Who Am I?

​Our generation’s short time is falling away. We’re moving into new terrain. There is a measure of effort involved in coming to some equanimity with the implications of our own aging.

There are the aches and the sags, as we are no longer at the peak of our physical strength and agility. We need, also, to find peace in the new landscape of superfluity, as we no longer are at the peak of our engagement in the world.

Adjusting our views of ourselves can take some time. Adjusting our views of our place in the world and of our further direction can also take some time. The contemplation of these necessary adjustments is meaningful. Our views determine our experience.

New questions emerge, often clamoring for attention. Who am I beyond the functions I’ve served? Who am I when the habits of a lifetime are stripped away? Who am I beyond the persona I’ve presented to the world and to myself? Who am I, bare?

It can be a bit sobering, sometimes even stunning, to realize that there is far less time before us than time behind us. There are fewer full moons whose light we can sit in than full moons whose light we have sat in before. There are fewer pale green springs and autumn’s falling leaves, fewer quiet blanketings of snow, fewer ion-charged moments before a fierce summer storm unleashes itself.

Kathleen Dowling Singh, The Grace in Aging

The other night I awoke, overwhelmed by losses. I was suddenly aware not just of the loss of so many dear friends and more from sometimes years back, people who in some sense are always with me, but of the loss of “the functions I’ve served”, the things I’ve done, or meant to others. I use the word “overwhelmed” thoughtfully: the sensation was like being flattened by a wave, the same sense of one minute being safely swimming, and the next of being beneath tons of salty green, seemingly from nowhere, with all breath gone and the power of the undertow dragging at your back…

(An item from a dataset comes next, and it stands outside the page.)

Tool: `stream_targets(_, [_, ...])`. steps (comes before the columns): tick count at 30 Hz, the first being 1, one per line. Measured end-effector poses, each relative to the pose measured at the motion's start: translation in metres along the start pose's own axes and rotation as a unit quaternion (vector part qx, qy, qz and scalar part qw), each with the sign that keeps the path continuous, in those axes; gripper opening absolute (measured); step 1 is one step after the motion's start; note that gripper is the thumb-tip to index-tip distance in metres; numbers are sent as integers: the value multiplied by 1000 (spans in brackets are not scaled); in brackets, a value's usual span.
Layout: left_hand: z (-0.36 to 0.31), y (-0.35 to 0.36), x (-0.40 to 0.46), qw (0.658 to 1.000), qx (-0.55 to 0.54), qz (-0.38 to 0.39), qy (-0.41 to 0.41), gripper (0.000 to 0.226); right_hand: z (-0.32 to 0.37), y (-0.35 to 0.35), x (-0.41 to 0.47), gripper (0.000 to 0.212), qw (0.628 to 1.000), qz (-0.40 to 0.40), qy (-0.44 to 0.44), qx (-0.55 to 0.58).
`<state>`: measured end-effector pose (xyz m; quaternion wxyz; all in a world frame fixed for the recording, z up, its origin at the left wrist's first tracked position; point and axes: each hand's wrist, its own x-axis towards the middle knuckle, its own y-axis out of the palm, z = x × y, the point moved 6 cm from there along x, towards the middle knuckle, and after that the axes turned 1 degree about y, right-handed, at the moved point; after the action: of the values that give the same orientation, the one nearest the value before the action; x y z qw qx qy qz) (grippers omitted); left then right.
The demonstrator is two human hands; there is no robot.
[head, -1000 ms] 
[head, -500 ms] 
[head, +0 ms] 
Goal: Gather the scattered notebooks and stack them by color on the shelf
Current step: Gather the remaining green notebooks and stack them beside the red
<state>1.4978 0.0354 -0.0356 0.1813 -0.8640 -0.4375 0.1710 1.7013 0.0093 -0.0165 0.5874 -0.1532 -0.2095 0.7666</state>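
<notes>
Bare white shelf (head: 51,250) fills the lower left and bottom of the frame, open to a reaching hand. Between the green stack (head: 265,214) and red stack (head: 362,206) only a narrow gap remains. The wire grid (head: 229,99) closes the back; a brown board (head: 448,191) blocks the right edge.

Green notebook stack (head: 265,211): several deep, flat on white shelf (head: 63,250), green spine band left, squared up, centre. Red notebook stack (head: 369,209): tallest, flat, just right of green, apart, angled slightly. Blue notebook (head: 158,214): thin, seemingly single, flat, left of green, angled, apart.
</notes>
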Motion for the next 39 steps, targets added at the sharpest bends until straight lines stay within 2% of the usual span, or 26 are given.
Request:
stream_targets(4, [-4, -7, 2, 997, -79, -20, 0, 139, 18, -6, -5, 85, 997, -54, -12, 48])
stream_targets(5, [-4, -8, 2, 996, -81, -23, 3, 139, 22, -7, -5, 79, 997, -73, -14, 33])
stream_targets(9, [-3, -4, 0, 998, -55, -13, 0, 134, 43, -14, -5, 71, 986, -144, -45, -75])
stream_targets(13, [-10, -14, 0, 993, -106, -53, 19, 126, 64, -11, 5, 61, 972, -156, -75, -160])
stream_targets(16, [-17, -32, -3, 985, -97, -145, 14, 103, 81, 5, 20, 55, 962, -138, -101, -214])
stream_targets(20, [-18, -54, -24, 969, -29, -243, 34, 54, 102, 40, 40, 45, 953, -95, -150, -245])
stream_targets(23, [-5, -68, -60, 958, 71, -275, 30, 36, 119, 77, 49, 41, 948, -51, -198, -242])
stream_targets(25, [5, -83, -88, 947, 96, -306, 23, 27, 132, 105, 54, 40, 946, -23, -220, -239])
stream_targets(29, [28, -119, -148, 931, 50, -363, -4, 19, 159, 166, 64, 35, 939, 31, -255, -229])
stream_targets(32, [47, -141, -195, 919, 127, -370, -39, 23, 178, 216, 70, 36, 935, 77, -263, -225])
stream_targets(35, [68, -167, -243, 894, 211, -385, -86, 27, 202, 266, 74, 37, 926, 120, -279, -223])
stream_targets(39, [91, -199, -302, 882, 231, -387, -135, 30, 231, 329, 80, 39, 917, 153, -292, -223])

The next day I was cravenly tempted to try and claw back something from the passing years, to recover something from the outgoing tide. It took Susan’s insight and courage to bring me back, unwillingly, to some sense of the truth, to begin to see where the steady light of time has taken me.

All that is needed, really, is to let the tide do what tides do. The sea is faithful, and the open ground of the long waves beneath that steady light will hold the swimmer who will only float. We are frail and temporary things, appearances only, even to ourselves; it is the light that goes on, and our practice is only to dissolve in light.